Keduanya kembali berpelukan. Isak tangis mulai terdengar pelan. Bahagia
dalam haru. " Maaf Tari… aku harus menikah terlebih dahulu. Aku takut jika
terlalu larut dalam perusahaan nanti…aku bisa sibuk dan lupa nikah. Lucu ya kedengarannya
? tapi memang begitu kemarin nasehat orangtuaku di rumah. Nah, kamu sendiri
gimana kuliahnya ? " Wajah mentari mendadak berubah muram.
" Yaah.. kamu tahu sendiri kan dengan Mr. Kosmo ( julukan untuk dosen
paling killer dikampus ) ? Beliau tuh sangat teliti kalo pas ngoreksi. Tapi
apapun, aku usahakan September ini aku udah angkat kaki dari kampus ini. Eh…
tapi jangan lupa doain ya Wid..! ".
" Jelas dong… mau didoakan cepet wisuda atau cepet nikah ? " .
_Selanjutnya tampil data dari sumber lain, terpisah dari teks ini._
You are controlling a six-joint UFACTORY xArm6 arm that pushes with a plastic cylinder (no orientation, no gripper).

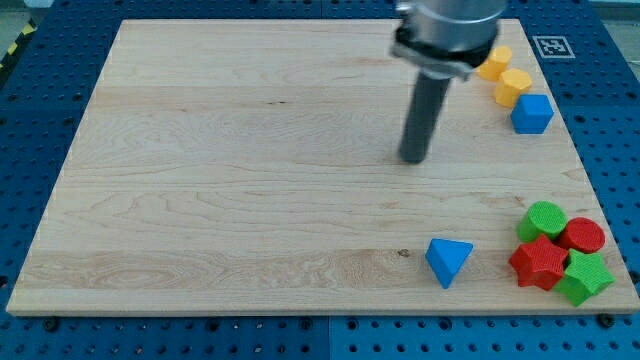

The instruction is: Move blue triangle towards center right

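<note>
The blue triangle (447, 260) lies on the wooden board (220, 170) near the view's bottom right. My tip (413, 158) is on the board above the triangle in the view, a good distance towards the view's top and slightly left of it. They are apart, not touching.
A blue cube (531, 113) and two yellow blocks (513, 85) (493, 63) sit at the view's top right edge. A cluster of a green cylinder (544, 218), red cylinder (582, 236), red star (538, 262) and green star (585, 278) sits at the bottom right.
</note>
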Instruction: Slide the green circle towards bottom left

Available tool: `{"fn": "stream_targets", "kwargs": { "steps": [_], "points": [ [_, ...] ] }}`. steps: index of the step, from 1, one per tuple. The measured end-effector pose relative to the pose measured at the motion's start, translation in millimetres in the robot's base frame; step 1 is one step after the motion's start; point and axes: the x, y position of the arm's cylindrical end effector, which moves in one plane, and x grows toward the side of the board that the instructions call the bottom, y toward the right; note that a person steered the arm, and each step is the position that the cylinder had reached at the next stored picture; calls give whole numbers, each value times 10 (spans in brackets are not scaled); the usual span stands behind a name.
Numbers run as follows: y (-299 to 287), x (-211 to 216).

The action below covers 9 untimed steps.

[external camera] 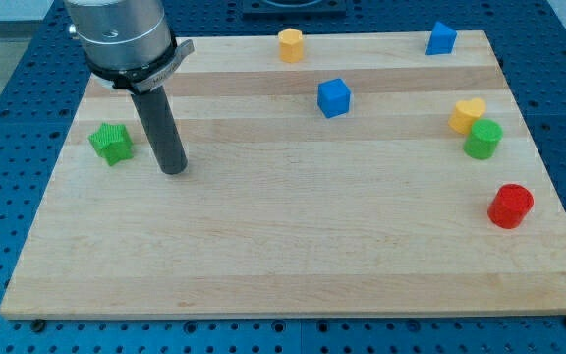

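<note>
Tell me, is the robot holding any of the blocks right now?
No, nothing is held. My tip is a bare rod end resting on the board, just to the view's right of the green star, not touching it.

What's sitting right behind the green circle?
The yellow heart-like block touches the green circle on its upper-left side. The contact edge is hidden by the circle. My tip is far left.

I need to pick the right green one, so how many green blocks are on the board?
2. A green star at the view's left, just left of my tip; a green circle at the right, touching a yellow block.
</note>
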Motion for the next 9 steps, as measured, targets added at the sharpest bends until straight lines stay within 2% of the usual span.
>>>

" Cepet Nikah dong !!! eh… maksudku kalo bisa dua-duanya dapet
gituu.. " .
" Iya non.. aku juga tak tega membiarkanmu menjadi bidadari ketinggalan
kereta ! "
Buuk ! Serasa ucapan Wida yang terakhir bagai tendangan karatenya yang tepat
mengenai ulu hati Mentari. Sakit memang, tapi Tari sadar sahabatnya itu hanya
ingin memberikan motivasi padanya untuk tetap tegar ! Selepas kepergian Wida,
Tari kembali merenung dalam kamar. Tangannya asyik membolak-balik undangan
Wida. Ah..ini bukan yang pertama bagi Mentari. Bukan yang pertama kali Mentari
ketinggalan kereta, seperti kata Wida. Seminggu yang lalu Dina, teman
seangkatannya nikah dapat anak Medan.
Bahkan sebulan yang lalu malahan si
centil Tasya, adik kelasnya dua tingkat, sukses di lamar teman satu jurusannya
! Tari menghidupkan PC-nya yang setia menemani hari-hari kuliahnya selama lima
tahun terakhir ini. Dibukanya sebuah file di program Corel Draw. Nampak di
layar sebuah desain undangan pernikahan yang anggun dan manis. Tertulis
di dalamnya…
Menikah : MENTARI CANDRASARI bin H. RAHMAT dengan .. MR. MOST
WANTED !!! ! Mentari termenung berkaca-kaca. File itu sudah setahun lebih
dibuka dan diedit, tanpa tahu kapan akan diprint dan digunakan.
*******************
Rumah Mentari yang anggun , di sisi utara pulau jawa, dua tahun yang
lampau.
Matahari pagi yang cerah menemani keluarga Mentari. Kemarin sore Tari, putri
satu-satunya keluarga Haji Rahmat, baru saja datang dari Jakarta. Mereka
berkumpul hangat di ruang keluarga.
Hari itu terasa istimewa bagi pak Rahmat, ayah Mentari, dan juga bagi
ibunya. Tapi tidak bagi Mentari. ..ada seorang dari masa lalu yang tiba-tiba
dibicarakan oleh bapak ibunya. Andri, teman sekolahnyanya saat SMU dulu,
sepekan yang lalu menelpon Haji Rahmat. Tari penasaran meski ia tak merasa
punya alasan untuk penasaran.
“ Bapak kenal Andri juga ya Pak ? “.
“ Oo.. bukan kenal lagi Tari, Bapaknya itu kan pak Joko toh ? Beliau dulu
kawan Bapak semasa masih muda merantau di Jakarta. Kami sama-sama ngontrak
rumah di Tanah Abang, sebelum akhirnya Bapak dipanggil kakekmu untuk nikah sama
ibumu ini.. “ .
“ Lalu ? apa maksudnya seminggu yang lalu ia menelpon Bapak ?“.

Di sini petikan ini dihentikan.